Graduate Publications and Other Selected Works - Doctor of Nursing Practice (DNP)

Document Type

Poster

Publication Date

12-1-2024

Abstract

Background: The neonatal resuscitation program (NRP) includes a complex, step-by-step algorithm that provides a pathway for resuscitation based on a neonate’s status and response to intervention—reported error rates during neonatal resuscitation range between 15% and 50%. A standardized post-code-event debrief protocol can improve individual and team communication, improve patient safety outcomes, and reduce environmental and technical barriers to successful resuscitation.

Local Problem: The project site was a 116-bed level IV Neonatal Intensive Care Unit (NICU) in the southeast United States (U.S.). The purpose of the quality improvement project was to implement a standardized debrief process to improve the adherence rate to completing a formal debrief checklist after all qualifying code events in the NICU. The aim was to increase the number of completed post-code-event debriefs from 1.8% to > 50% by August 1, 2024.

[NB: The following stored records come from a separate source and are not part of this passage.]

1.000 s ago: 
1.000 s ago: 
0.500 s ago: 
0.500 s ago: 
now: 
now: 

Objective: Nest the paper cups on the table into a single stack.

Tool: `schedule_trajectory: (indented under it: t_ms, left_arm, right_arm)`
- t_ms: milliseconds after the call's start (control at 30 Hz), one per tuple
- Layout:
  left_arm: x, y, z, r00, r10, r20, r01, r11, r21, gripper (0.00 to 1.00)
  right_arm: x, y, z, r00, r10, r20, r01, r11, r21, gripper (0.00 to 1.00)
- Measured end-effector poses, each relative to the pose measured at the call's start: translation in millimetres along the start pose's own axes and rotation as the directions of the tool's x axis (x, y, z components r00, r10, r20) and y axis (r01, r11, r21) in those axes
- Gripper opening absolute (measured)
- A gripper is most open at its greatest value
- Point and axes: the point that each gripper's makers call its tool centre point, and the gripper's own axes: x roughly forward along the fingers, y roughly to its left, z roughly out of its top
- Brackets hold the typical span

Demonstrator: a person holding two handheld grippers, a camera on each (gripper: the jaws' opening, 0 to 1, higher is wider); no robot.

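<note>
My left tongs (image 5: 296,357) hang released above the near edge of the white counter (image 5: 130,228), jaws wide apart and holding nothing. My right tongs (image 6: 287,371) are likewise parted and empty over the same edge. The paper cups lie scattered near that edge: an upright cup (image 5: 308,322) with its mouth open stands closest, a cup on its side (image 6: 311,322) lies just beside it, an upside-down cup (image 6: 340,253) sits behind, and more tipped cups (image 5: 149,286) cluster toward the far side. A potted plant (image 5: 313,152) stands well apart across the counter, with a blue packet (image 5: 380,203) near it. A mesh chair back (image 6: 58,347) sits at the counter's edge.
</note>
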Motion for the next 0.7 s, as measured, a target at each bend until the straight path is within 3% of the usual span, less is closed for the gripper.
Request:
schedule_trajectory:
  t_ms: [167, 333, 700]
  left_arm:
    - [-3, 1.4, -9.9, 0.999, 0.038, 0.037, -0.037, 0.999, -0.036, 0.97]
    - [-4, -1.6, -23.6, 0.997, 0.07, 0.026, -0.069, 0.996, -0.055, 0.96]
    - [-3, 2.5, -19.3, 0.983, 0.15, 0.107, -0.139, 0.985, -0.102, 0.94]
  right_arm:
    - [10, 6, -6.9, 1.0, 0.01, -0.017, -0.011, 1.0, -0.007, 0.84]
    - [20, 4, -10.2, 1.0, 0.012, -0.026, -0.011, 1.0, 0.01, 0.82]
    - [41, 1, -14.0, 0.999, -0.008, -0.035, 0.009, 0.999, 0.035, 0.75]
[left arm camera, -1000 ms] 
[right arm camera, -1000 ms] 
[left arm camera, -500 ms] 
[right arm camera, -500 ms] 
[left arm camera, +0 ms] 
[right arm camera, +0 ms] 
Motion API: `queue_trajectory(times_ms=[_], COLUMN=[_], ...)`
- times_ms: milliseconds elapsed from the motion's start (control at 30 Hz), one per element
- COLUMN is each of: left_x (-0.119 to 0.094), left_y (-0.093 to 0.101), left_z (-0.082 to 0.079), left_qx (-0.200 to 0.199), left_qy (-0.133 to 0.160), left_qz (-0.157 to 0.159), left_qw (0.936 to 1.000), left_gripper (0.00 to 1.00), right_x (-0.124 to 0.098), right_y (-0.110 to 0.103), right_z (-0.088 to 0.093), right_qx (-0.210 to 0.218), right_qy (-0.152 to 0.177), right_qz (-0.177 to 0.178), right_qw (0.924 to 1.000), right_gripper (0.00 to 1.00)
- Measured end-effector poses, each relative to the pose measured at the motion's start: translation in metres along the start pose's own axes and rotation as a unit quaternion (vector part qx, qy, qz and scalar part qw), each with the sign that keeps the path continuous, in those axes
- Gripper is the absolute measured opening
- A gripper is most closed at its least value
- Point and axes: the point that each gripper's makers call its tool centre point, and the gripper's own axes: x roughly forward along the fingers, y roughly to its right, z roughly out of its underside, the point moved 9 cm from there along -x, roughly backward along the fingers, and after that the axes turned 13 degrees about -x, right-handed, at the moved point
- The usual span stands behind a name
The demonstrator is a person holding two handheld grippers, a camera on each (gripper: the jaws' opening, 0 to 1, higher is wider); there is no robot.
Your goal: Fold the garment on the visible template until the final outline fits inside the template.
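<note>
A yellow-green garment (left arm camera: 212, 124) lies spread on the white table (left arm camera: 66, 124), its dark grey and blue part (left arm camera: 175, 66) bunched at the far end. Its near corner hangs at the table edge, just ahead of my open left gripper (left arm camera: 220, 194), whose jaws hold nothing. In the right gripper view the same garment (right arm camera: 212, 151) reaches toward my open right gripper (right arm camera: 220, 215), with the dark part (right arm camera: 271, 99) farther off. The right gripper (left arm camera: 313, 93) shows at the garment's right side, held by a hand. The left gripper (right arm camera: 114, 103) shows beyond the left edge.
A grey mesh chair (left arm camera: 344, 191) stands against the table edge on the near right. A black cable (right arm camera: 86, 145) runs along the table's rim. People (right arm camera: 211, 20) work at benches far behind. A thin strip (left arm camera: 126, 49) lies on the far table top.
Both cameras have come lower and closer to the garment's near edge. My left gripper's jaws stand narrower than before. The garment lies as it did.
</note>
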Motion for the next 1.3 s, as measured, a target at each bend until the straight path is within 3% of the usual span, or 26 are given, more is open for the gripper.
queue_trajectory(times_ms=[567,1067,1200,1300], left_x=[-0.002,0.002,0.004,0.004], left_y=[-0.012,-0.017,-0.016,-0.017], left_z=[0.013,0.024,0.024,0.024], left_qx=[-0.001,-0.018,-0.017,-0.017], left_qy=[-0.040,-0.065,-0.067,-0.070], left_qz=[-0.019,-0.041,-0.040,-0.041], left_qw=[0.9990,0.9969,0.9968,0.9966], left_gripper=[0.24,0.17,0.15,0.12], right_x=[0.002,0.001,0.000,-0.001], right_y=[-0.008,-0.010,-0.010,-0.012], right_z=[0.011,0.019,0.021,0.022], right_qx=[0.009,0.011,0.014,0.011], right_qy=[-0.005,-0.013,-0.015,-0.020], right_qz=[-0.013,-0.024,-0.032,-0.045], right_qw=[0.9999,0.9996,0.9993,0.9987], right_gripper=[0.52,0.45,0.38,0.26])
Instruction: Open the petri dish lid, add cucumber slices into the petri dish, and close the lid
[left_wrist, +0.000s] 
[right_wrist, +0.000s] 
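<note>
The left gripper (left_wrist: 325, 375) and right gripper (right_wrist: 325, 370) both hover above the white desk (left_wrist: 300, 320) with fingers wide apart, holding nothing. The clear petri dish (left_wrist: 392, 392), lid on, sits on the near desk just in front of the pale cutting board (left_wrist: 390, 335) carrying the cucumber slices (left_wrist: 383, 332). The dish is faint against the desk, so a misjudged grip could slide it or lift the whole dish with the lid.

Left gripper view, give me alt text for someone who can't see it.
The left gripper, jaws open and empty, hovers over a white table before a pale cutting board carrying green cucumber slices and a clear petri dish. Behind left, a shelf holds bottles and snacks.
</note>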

Methods: The Model for Improvement (MFI) provided a framework for project implementation. Adherence rates were calculated by assessing the number of completed debrief checklists compared to the number of reported code events that qualified for a debrief.

Interventions: The project team developed an operational definition of what code events qualify for a debrief, assigned a role to initiate the debrief checklist via a QR code, and identified a team leader to lead the debrief.

Results: From May 1, 2024, to October 8, 2024, 47 code events were reported, and 24 debrief checklists were completed. Out of 24 debriefs, 18 met the operational definition of a code event. The average debrief adherence rate improved from 1.8% to 65%. With variations in adherence rates and the data not being normally distributed, a median adherence rate of 55% was analyzed.

Conclusion: Creating a formal debriefing process led to an increase in post-code-event debrief adherence. Debriefing allowed the code team to recognize errors and provided an opportunity to find targeted solutions to improve patient safety.